Lets see how RTX series ends up.
 
as i said it is complicated. in the past many people just make speculation about the core configuration. the rumor has it that in FP64 A100 performance can reach around 18Tflops. from there they try to connect all other rumor and speculate that it will have around 8000 cuda cores to reach that kind of performance. but in reality nvidia 3rd generation tensor cores makes things much more complicated. nvidia has been trying to make tensor core useful beyond AI for quite sometime now. this is a good read about it:

https://devblogs.nvidia.com/tensor-cores-mixed-precision-scientific-computing/

from traditional standpoint the improvement made on A100 is not that impressive. in comparison it was like this:

GV100 (highest configuration)
FP32 16Tflops
FP64 8Tflops

A100
FP32 19.5Tflops
FP64 9.7Tflops

but on A100 once you add tensor core "acceleration" they can boost performance significantly. and this is where it gets complicated. from nvidia wording using tensor core the can boost FP32 performance to 156 tensorflops (TF). this for sure is not our traditional FP32. and in nvidia wording it can accelerate AI related things that much when they are using FP32. so in my mind that boosted performance only benefit AI related work loads. but tensor cores also boost FP64 performance. in A100 the FP64 can be boosted to 19.5Tflops. and if i understand it right all application that use FP64 can benefit from this. not just specific AI workload like it did with FP32. this is what it meant accelerating scientific computing with tensor core mixed precision. now the question is can similar boost applied on our gaming GPU?
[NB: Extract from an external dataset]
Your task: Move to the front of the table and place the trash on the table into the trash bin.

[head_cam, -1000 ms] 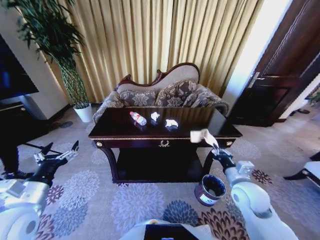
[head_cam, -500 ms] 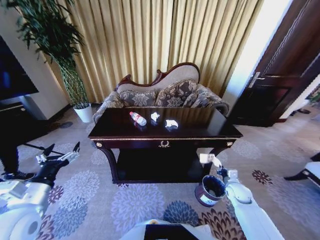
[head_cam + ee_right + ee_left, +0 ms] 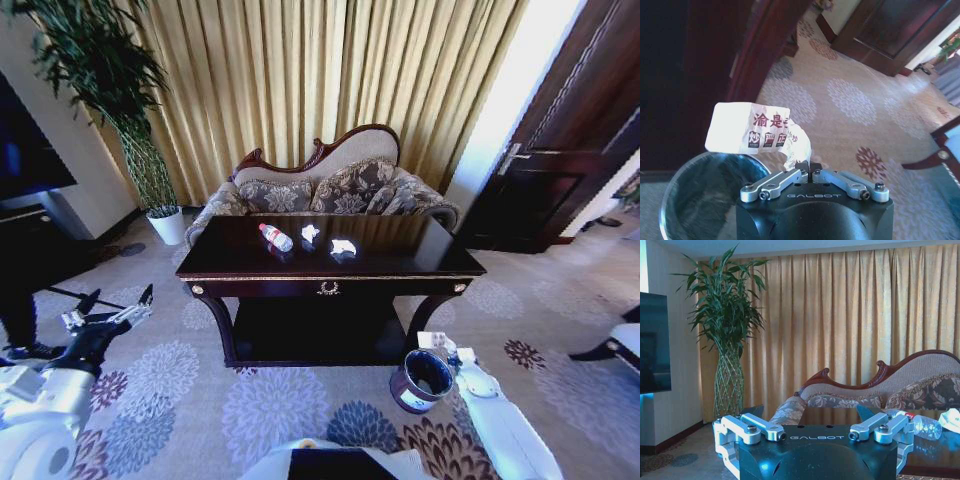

for A100 the main star most likely the new tensor core. the new tensor core is so much more effective that nvidia actually reduced the amount of tensor core in A100 vs GV100 (432 vs 640).
Well from the Notes I came across I got the info that A100 packs cut-off version of GA100 which actually packs 8192 CUDA Cores and 512 Tensor Cores.
Interesting.
If all the chips through out the lineup that kind of increase in core count.
RTX3000 series will be largest jump in performance.